• _Activity_: Reproduce word for word the lines between those holding "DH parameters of" and "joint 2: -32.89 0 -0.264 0", inclusive, and nothing else from the data below.

Stored entries:
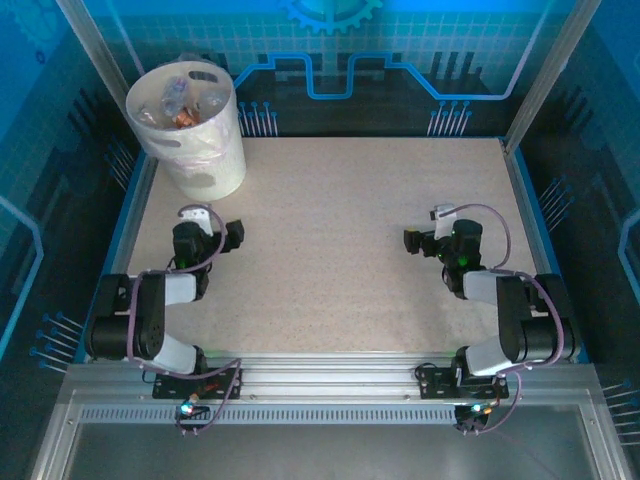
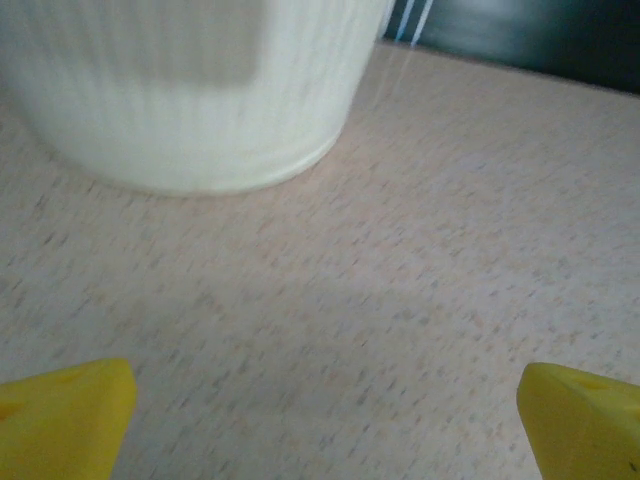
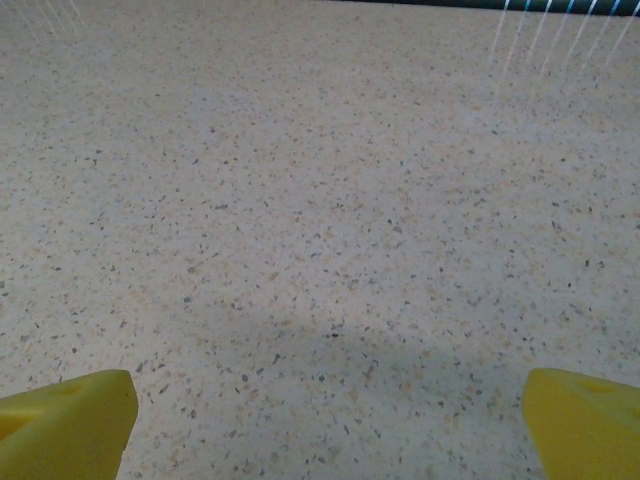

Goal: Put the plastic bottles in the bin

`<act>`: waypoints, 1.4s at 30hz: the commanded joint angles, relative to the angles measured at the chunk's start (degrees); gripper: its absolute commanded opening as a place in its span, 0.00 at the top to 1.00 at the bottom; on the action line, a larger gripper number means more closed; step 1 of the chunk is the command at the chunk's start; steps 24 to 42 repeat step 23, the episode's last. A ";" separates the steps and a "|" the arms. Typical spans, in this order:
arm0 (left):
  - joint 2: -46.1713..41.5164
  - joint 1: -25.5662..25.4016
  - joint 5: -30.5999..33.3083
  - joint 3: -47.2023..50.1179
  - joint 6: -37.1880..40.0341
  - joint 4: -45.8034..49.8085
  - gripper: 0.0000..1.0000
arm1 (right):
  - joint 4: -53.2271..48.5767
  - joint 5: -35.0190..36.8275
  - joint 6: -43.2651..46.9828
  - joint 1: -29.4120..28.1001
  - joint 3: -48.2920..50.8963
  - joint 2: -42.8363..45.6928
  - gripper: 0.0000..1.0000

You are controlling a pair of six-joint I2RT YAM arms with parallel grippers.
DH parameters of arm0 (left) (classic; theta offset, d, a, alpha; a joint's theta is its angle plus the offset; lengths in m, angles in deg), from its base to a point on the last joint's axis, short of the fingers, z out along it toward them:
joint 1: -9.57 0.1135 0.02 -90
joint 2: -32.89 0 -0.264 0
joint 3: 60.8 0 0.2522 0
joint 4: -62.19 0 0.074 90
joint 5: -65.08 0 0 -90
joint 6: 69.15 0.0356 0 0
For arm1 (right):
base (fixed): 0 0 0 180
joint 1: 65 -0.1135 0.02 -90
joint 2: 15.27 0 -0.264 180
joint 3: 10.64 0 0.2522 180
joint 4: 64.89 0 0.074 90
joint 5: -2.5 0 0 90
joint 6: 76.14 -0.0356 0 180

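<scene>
The bin (image 1: 207, 165), a white round bucket, stands at the table's far left corner. Several crushed plastic bottles (image 1: 181, 104) with orange and clear parts lie inside it. My left gripper (image 1: 212, 230) rests low over the table just in front of the bin, open and holding nothing. In the left wrist view the bin's wall (image 2: 190, 100) rises straight ahead beyond the wide-apart yellow fingertips (image 2: 70, 412) of that gripper (image 2: 325, 420). My right gripper (image 1: 435, 235) sits low at the right side, also open and with nothing in it; its yellow fingertips (image 3: 70, 415) frame bare speckled tabletop around the gripper (image 3: 330, 420).
The speckled beige table (image 1: 330, 250) stretches between the two arms. A blue raised border (image 1: 522, 190) and metal posts (image 1: 545, 70) run along its sides, with a dark back wall behind. A metal rail (image 1: 330, 385) carries both arm bases at the near edge.
</scene>
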 commanded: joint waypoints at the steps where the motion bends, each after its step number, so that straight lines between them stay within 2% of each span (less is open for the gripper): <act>1: 0.79 -1.63 1.41 2.13 2.84 -6.71 0.01 | 8.17 -0.48 0.82 0.42 1.80 -1.06 0.00; 3: 1.54 -3.46 7.72 0.38 3.26 -5.07 0.01 | 6.51 3.03 -0.11 0.04 0.60 -1.45 0.00; 5: 1.86 -4.94 10.99 0.20 4.26 -5.13 0.01 | 4.20 7.09 0.65 -1.81 -0.83 -1.78 0.00; 7: 1.82 -5.47 13.51 0.33 4.04 -5.41 0.01 | 3.98 7.49 0.82 -2.17 -0.87 -1.70 0.00; 42: 1.83 -5.49 13.50 0.38 4.05 -5.52 0.01 | 3.52 7.30 0.83 -2.13 -1.04 -1.70 0.00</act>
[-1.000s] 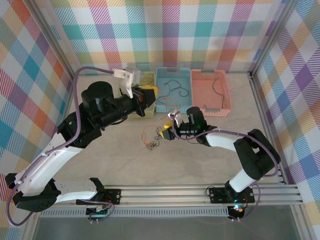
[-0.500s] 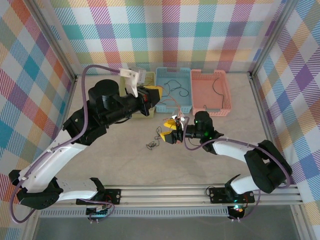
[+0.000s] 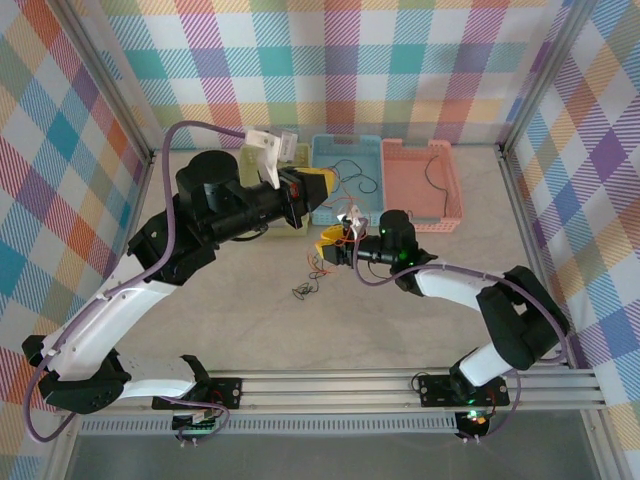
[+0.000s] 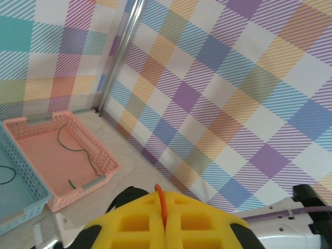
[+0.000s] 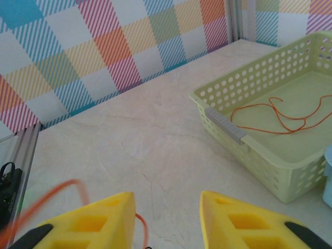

• _Answer space_:
DH parameters of arm0 (left) (classic; theta offset, d, a, alpha; a joint's theta is its angle plus the offset; lengths in m, angles in deg), from its base to a point on the last joint's axis, short of the fingers, z out along it toward them:
joint 1: -9.57 0.1135 0.02 -90
joint 2: -32.89 0 -0.264 0

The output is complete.